My previous test was for opt 14.0.6
.
I moved to trunk and now there’s a difference in how many passes are printed. At least for the (different) file I test.
I reduced the file such that the IR and the passes are different (amount or which pass) for dumped_Oz and Oz.

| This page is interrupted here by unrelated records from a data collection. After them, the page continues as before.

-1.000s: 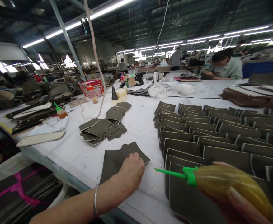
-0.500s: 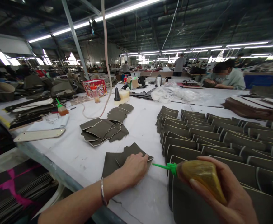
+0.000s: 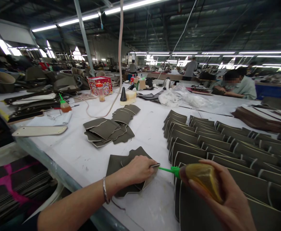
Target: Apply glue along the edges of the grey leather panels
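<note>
Gripping an amber squeeze bottle (image 3: 201, 179), the right hand (image 3: 229, 189) has its fingers wrapped around the body, open only as wide as the bottle, with the green nozzle (image 3: 176, 171) pointing left. The nozzle's thin tip reaches the right corner of the upper dark panel (image 3: 140, 151); whether it touches the edge cannot be told. The left hand (image 3: 140, 168) lies over that panel, its fingers bent and nearly closed, holding the right corner; a silver bracelet (image 3: 104, 191) circles the wrist. The upper panel overlaps a lower dark panel (image 3: 113, 163) on the white-covered table (image 3: 150, 210), near its front edge. Beyond them lies a loose pile of similar panels (image 3: 106, 128), fanned out toward the back. On the right, many panels stand in leaning rows (image 3: 241, 166), close behind the bottle. Farther back are a black cone (image 3: 123, 94) beside a pale yellow block (image 3: 131, 95), an orange-capped container (image 3: 100, 93), a red patterned bag (image 3: 106, 84) and crumpled clear plastic (image 3: 178, 96). At left, a second green-tipped bottle (image 3: 65, 107) stands behind a cream strap (image 3: 40, 131). Another person (image 3: 247, 86) leans over the far right side.
</note>
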The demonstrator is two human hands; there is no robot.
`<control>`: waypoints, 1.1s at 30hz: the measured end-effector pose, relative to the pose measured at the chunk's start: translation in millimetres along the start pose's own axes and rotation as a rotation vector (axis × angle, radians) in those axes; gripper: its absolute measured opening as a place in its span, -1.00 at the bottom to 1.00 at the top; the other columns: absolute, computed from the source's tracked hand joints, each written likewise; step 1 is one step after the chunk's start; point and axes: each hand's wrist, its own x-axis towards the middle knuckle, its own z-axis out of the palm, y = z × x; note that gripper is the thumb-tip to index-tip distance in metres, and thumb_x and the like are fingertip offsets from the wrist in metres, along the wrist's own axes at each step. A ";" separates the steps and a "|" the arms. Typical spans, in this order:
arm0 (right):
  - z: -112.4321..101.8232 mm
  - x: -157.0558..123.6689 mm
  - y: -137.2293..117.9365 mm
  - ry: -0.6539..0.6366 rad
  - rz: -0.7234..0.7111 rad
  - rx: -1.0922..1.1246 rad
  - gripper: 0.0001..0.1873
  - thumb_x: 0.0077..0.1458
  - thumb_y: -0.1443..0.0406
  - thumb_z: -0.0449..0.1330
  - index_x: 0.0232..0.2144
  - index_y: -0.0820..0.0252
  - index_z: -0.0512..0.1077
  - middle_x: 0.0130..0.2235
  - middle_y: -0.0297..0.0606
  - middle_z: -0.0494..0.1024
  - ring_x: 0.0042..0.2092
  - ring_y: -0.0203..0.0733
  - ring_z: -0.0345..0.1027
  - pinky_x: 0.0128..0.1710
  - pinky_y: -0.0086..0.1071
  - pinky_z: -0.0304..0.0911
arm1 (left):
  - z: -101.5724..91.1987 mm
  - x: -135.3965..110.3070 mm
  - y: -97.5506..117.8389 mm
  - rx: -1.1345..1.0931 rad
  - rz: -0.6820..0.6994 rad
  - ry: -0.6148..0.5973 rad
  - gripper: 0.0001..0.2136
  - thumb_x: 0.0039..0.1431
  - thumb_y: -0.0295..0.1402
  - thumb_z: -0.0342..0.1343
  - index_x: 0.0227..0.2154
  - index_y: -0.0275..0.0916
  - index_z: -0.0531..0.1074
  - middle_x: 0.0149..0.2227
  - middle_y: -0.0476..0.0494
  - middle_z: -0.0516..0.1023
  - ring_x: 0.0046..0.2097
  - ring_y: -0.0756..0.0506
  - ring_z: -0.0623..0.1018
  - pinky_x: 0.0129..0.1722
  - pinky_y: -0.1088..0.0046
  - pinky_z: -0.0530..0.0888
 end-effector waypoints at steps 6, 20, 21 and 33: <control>15.9 1.9 -6.7 -0.054 -0.131 -0.065 -0.55 0.11 0.03 0.24 0.01 -0.03 0.31 -0.08 -0.33 0.49 -0.19 -0.10 0.44 -0.19 -0.33 0.33 | -1.5 -2.0 0.4 -0.004 -0.014 0.000 -0.55 0.18 -0.40 -0.09 0.10 -0.07 0.45 -0.08 -0.21 0.61 -0.11 -0.24 0.59 -0.14 0.26 0.47; 17.7 4.8 -3.0 -0.106 -0.149 -0.087 -0.59 0.13 0.05 0.23 -0.01 -0.04 0.30 -0.10 -0.33 0.49 -0.19 -0.08 0.43 -0.21 -0.29 0.31 | -3.1 -5.3 4.2 0.020 -0.025 0.004 -0.56 0.18 -0.35 -0.06 0.10 -0.05 0.45 -0.14 -0.20 0.60 -0.17 -0.22 0.58 -0.18 0.28 0.46; 18.0 4.3 -4.0 -0.104 -0.146 -0.085 -0.59 0.12 0.05 0.23 -0.01 -0.04 0.30 -0.10 -0.33 0.48 -0.18 -0.08 0.43 -0.20 -0.29 0.30 | -3.1 -5.4 4.2 0.023 -0.024 0.005 -0.57 0.18 -0.35 -0.06 0.10 -0.06 0.45 -0.14 -0.20 0.60 -0.17 -0.22 0.58 -0.18 0.28 0.46; 17.9 1.1 -0.8 -0.105 -0.125 -0.065 -0.58 0.11 0.03 0.23 -0.02 -0.01 0.32 -0.11 -0.31 0.48 -0.21 -0.07 0.43 -0.22 -0.29 0.29 | -3.6 -7.4 6.4 0.024 -0.015 0.010 -0.58 0.21 -0.32 -0.08 0.10 -0.06 0.45 -0.17 -0.22 0.58 -0.16 -0.22 0.57 -0.18 0.27 0.46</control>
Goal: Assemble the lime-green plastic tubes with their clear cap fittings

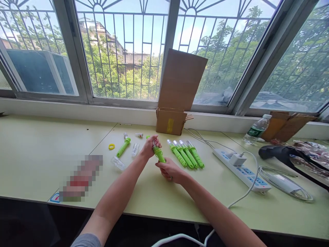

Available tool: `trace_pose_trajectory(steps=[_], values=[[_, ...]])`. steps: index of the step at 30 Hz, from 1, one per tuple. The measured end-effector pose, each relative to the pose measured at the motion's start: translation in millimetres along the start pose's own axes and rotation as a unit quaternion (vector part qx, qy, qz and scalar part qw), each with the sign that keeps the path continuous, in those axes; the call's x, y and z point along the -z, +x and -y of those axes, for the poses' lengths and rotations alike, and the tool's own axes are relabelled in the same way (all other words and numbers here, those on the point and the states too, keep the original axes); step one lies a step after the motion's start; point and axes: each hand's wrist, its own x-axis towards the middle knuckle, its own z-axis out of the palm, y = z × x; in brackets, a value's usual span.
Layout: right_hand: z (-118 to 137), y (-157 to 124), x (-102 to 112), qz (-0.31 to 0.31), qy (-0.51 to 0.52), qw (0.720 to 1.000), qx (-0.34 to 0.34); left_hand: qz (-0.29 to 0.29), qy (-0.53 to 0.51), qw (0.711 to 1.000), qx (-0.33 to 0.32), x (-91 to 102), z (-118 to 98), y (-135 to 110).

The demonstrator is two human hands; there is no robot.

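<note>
A green stick-shaped piece with a clear section (159, 156) is held between both hands above the table. My left hand (151, 146) is closed around its upper, clear end, and my right hand (170, 170) grips the lower end of the green handle. Just right of my hands lies a row of several similar green sticks with clear tops (185, 154). To the left, another green stick (123, 146) lies beside a small white-and-clear part (125, 135). Clear plastic sleeves (135, 150) and a yellow ring (111, 146) lie nearby.
A cardboard box (170, 121) with a raised flap stands against the window ledge. At right are a white power strip (241, 169) with cables, a water bottle (257, 129), a black strap-like object (280, 154) and a coiled cable (285, 183). A blurred patch (81, 178) covers something at left.
</note>
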Motion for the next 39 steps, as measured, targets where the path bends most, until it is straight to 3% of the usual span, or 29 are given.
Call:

This is the reduce file for one case.
define void @a(i64 %0, i64 %1, i64* %2, i64* %3, i64 %4, i64 %5, i32 %6) {
%8 = alloca i64, i32 0, align 8
%9 = alloca i64, i32 0, align 8
store i64 0, i64* %2, align 8
store i64 %0, i64* %2, align 8
%10 = load i64, i64* null, align 8
%11 = sub i64 0, 1
%12 = load i64, i64* %2, align 8
%13 = mul i64 1, %0
%14 = trunc i64 %0 to i32
call void @b(i32 0, i32 %6)
ret void
}
define internal void @b(i32 %0, i32 %1) {
%3 = alloca i32, i32 0, align 4
%4 = alloca i32, i32 0, align 4
%5 = alloca i32, i32 0, align 4
store i32 %0, i32* %3, align 4
store i32 %0, i32* %4, align 4
%6 = load i32, i32* undef, align 4
%7 = load i32, i32* %3, align 4
%8 = icmp sgt i32 1, %0
br i1 %8, label %9, label %14
9: ; preds = %2
%10 = load i32, i32* %4, align 4
store i32 0, i32* %5, align 4
br label %11
11: ; preds = %9
br label %12
12: ; preds = %11
call void @c()
call void @b(i32 1, i32 1)
%13 = load i32, i32* %5, align 4
call void @b(i32 %1, i32 undef)
br label %14
14: ; preds = %12, %2
ret void
}
; Function Attrs: argmemonly nofree nosync nounwind willreturn
declare void @llvm.lifetime.start.p0i8(i64 immarg, i8* nocapture) #0
declare void @c()
; Function Attrs: argmemonly nofree nosync nounwind willreturn
declare void @llvm.lifetime.end.p0i8(i64 immarg, i8* nocapture) #0
attributes #0 = { argmemonly nofree nosync nounwind willreturn }
Resulting IR for Oz:
define void @a(i64 %0, i64 %1, ptr nocapture writeonly %2, ptr nocapture readnone %3, i64 %4, i64 %5, i32 %6) local_unnamed_addr {
store i64 %0, ptr %2, align 8
tail call void @c()
%8 = icmp slt i32 %6, 1
br i1 %8, label %tailrecurse.i, label %b.exit
tailrecurse.i: ; preds = %7, %tailrecurse.i
tail call void @c()
br label %tailrecurse.i, !llvm.loop !0
b.exit: ; preds = %7
ret void
}
declare void @c() local_unnamed_addr
!0 = distinct !{!0, !1}
!1 = !{!"llvm.loop.peeled.count", i32 1}
Resulting IR for dumped_Oz:
define void @a(i64 %0, i64 %1, ptr nocapture writeonly %2, ptr nocapture readnone %3, i64 %4, i64 %5, i32 %6) local_unnamed_addr {
store i64 %0, ptr %2, align 8
%8 = icmp slt i32 %6, 1
br label %tailrecurse.i
tailrecurse.i: ; preds = %tailrecurse.i, %7
tail call void @c()
br i1 %8, label %tailrecurse.i, label %b.exit
b.exit: ; preds = %tailrecurse.i
ret void
}
declare void @c() local_unnamed_addr
In the diff of the two pass traces, after ~45 printed passes, Oz does nothing in a loop-rotate
pass but dumped_Oz does.
The additional passes that are run by Oz are loop-instsimplify,loop-simplifycfg,licm<no-allowspeculation>,loop-rotate,licm<allowspeculation>
. I think at this point Oz has a loop left that dumped_Oz does not. As the additional passes are parts of the pipeline, I don’t think there are additional dynamically used passes in Oz in this case unless these passes don’t print anything when they are executed.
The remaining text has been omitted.